▶ [Exercise]:
Entries below include pictures. Output exactly the lines from the one with "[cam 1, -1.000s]" down to the one with "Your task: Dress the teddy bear", both ends included, and leave the pictures out.

[Data to use — start]

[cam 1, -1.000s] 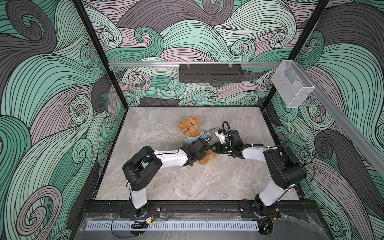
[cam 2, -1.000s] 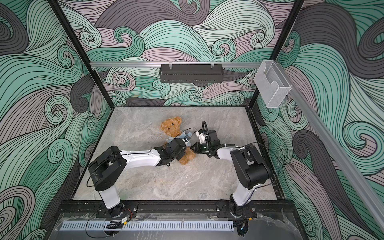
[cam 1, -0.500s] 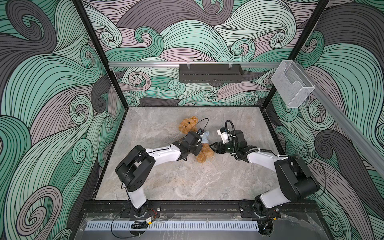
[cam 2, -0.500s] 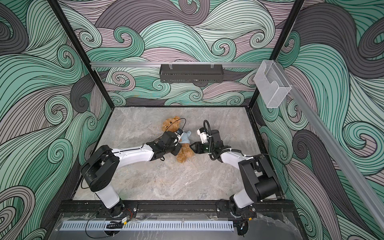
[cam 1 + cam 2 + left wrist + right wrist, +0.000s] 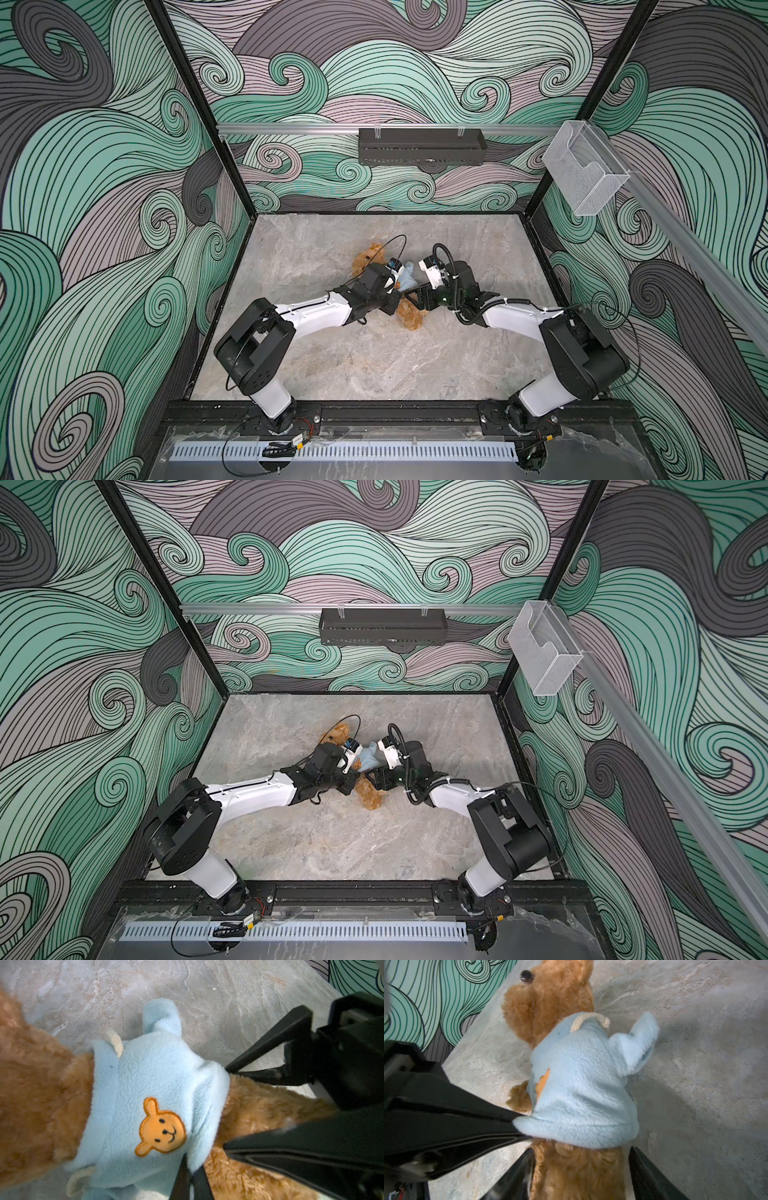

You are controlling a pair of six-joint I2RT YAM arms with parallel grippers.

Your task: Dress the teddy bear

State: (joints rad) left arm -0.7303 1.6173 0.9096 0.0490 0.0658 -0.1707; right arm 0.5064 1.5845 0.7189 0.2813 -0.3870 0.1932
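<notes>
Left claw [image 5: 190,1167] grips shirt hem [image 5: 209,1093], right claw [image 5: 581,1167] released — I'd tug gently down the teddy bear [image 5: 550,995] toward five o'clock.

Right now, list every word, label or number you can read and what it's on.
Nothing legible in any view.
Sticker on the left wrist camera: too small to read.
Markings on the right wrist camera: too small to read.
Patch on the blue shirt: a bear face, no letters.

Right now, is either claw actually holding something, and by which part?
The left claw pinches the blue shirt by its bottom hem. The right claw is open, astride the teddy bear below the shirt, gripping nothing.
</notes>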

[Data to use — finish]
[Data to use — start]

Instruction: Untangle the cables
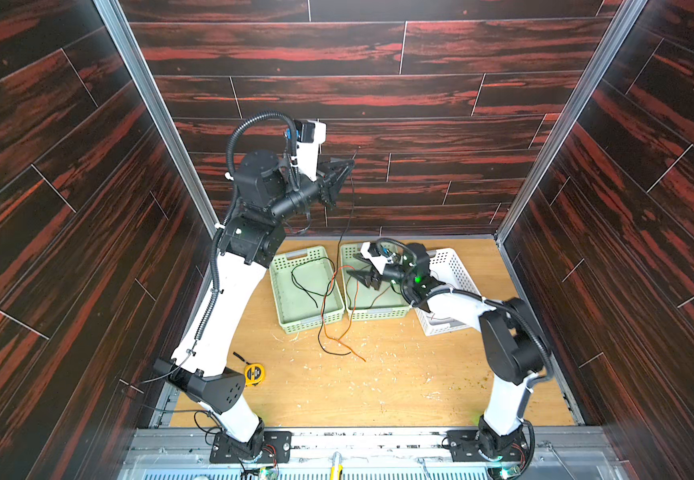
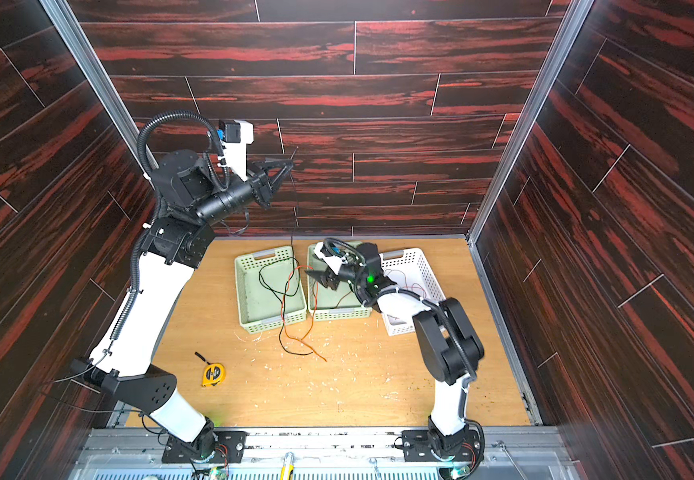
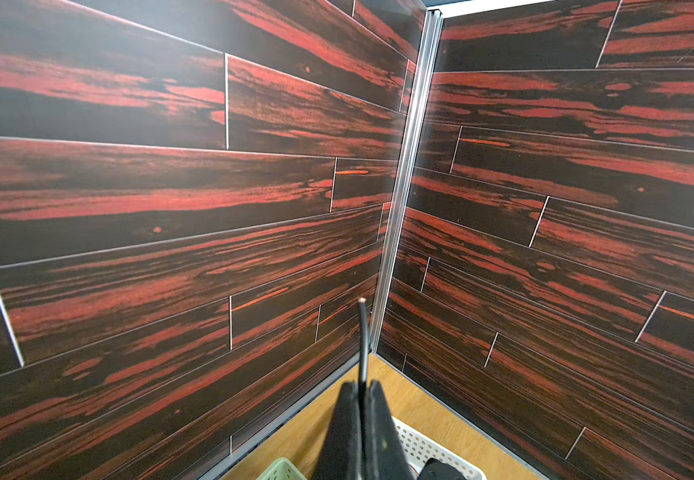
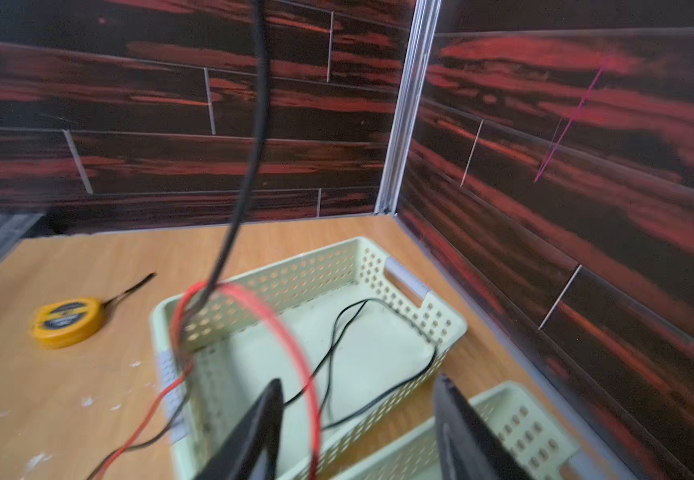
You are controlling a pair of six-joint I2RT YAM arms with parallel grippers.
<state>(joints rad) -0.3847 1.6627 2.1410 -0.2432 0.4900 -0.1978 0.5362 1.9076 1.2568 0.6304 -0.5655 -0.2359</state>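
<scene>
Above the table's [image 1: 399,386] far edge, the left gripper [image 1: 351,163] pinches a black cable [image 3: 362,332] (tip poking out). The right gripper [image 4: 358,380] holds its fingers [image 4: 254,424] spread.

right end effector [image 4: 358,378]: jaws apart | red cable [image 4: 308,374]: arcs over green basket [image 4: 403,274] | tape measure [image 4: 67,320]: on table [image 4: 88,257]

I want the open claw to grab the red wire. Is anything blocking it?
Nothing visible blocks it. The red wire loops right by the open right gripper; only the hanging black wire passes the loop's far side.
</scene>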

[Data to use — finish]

▶ [Answer space]:
[cam 1, -1.000s] 
[cam 2, -1.000s] 
[cam 1, -0.500s] 
[cam 2, -0.500s] 
[cam 1 + cam 2 + left wrist + right wrist, +0.000s] 

You are controlling a pair of six-joint I2RT YAM arms with parallel grippers.

Your task: Dress the teddy bear

What precedes this is the full answer.